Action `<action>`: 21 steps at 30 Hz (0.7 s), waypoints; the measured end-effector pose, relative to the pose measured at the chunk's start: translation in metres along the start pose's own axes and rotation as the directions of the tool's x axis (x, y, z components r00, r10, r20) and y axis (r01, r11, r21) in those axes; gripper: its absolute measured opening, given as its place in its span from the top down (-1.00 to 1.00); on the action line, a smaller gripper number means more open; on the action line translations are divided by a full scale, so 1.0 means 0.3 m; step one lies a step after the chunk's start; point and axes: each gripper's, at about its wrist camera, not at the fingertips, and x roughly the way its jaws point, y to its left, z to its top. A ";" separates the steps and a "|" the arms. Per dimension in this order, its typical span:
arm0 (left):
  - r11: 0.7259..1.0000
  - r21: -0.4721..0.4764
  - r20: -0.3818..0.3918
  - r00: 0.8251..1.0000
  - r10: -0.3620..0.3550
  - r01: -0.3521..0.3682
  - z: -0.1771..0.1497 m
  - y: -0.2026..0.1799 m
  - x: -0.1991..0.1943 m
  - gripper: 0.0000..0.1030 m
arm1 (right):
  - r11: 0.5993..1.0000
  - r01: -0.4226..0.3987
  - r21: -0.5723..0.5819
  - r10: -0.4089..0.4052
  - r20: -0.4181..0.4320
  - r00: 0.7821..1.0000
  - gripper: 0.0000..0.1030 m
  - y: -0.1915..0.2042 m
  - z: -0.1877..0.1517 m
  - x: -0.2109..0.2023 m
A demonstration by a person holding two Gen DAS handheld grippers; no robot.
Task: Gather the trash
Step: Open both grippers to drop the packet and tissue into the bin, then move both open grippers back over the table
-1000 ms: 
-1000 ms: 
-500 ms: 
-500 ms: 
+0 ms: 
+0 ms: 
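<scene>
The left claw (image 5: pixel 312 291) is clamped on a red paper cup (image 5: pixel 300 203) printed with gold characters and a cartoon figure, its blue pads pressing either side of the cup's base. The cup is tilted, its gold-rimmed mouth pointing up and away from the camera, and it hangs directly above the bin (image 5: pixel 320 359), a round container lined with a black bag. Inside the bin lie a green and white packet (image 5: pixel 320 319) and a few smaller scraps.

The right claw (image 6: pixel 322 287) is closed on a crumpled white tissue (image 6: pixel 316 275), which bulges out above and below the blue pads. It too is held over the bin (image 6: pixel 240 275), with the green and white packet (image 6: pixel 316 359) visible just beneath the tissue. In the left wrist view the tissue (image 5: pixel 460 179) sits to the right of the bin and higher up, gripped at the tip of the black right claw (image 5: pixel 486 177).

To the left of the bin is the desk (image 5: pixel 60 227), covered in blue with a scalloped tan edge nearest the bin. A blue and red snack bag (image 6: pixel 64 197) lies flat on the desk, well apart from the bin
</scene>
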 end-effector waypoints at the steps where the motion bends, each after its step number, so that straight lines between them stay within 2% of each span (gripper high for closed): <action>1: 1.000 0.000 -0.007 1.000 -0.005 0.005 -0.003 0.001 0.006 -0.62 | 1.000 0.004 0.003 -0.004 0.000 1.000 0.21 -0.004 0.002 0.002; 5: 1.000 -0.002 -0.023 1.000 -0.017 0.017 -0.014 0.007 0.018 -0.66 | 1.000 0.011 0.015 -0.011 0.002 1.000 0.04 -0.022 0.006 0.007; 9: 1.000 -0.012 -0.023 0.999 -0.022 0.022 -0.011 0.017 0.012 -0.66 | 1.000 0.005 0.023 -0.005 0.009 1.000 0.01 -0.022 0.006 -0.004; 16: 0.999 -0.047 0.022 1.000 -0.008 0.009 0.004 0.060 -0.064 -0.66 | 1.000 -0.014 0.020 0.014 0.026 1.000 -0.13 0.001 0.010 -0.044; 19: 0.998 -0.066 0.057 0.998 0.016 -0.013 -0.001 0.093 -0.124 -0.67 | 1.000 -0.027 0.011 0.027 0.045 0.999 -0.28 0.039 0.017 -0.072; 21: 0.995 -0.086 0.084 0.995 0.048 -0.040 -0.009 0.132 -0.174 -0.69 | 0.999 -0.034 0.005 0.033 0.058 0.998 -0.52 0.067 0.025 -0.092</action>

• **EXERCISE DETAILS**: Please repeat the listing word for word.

• **RESULT BELOW**:
Action `<action>`: 21 steps at 30 Hz (0.7 s), waypoints; the measured end-effector pose, relative to the pose measured at the chunk's start: translation in metres along the start pose's own axes and rotation as the directions of the tool's x axis (x, y, z components r00, r10, r20) and y axis (r01, r11, r21) in those axes; gripper: its absolute measured opening, given as its place in its span from the top down (-1.00 to 1.00); on the action line, a smaller gripper number means more open; on the action line translations are divided by a full scale, so 1.0 means 0.3 m; step one lies a step after the chunk's start; point and axes: each gripper's, at about its wrist camera, not at the fingertips, and x roughly the way its jaws point, y to its left, z to its top. A ";" separates the steps and a "|" the arms. Per dimension in this order, its typical span:
arm0 (left):
  - r11: 0.7259..1.0000
  - r21: -0.4721..0.4764
  - r20: -0.3818..0.3918
  - r00: 0.8251..1.0000
  - r10: -0.3620..0.3550
  - r01: -0.3521..0.3682
  - z: -0.1771..0.1497 m
  - y: -0.2026..0.1799 m
  - x: -0.1991..0.1943 m
  - gripper: 0.0000..0.1030 m
arm1 (right):
  - r11: 0.5993..1.0000
  - r01: -0.4226..0.3987
  - r21: -0.5723..0.5819
  - r10: -0.4089..0.4052
  - r20: -0.4181..0.4320
  - r00: 0.7821..1.0000
  - gripper: 0.0000..0.1030 m
  - y: -0.1915..0.2042 m
  - z: -0.1877..0.1517 m
  - x: -0.2109..0.2023 m
A demonstration by a person holding two Gen DAS handheld grippers; no robot.
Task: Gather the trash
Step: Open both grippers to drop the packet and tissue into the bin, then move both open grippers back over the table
-1000 ms: 
-1000 ms: 
-500 ms: 
-500 ms: 
+0 ms: 
+0 ms: 
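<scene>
The left claw (image 5: pixel 312 291) is clamped on a red paper cup (image 5: pixel 300 203) printed with gold characters and a cartoon figure, its blue pads pressing either side of the cup's base. The cup is tilted, its gold-rimmed mouth pointing up and away from the camera, and it hangs directly above the bin (image 5: pixel 320 359), a round container lined with a black bag. Inside the bin lie a green and white packet (image 5: pixel 320 319) and a few smaller scraps.

The right claw (image 6: pixel 322 287) is closed on a crumpled white tissue (image 6: pixel 316 275), which bulges out above and below the blue pads. It too is held over the bin (image 6: pixel 240 275), with the green and white packet (image 6: pixel 316 359) visible just beneath the tissue. In the left wrist view the tissue (image 5: pixel 460 179) sits to the right of the bin and higher up, gripped at the tip of the black right claw (image 5: pixel 486 177).

To the left of the bin is the desk (image 5: pixel 60 227), covered in blue with a scalloped tan edge nearest the bin. A blue and red snack bag (image 6: pixel 64 197) lies flat on the desk, well apart from the bin
</scene>
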 end-effector waypoints at the steps where the motion bends, each after its step number, so that straight lines between them stay within 2% of each span (gripper high for closed): <action>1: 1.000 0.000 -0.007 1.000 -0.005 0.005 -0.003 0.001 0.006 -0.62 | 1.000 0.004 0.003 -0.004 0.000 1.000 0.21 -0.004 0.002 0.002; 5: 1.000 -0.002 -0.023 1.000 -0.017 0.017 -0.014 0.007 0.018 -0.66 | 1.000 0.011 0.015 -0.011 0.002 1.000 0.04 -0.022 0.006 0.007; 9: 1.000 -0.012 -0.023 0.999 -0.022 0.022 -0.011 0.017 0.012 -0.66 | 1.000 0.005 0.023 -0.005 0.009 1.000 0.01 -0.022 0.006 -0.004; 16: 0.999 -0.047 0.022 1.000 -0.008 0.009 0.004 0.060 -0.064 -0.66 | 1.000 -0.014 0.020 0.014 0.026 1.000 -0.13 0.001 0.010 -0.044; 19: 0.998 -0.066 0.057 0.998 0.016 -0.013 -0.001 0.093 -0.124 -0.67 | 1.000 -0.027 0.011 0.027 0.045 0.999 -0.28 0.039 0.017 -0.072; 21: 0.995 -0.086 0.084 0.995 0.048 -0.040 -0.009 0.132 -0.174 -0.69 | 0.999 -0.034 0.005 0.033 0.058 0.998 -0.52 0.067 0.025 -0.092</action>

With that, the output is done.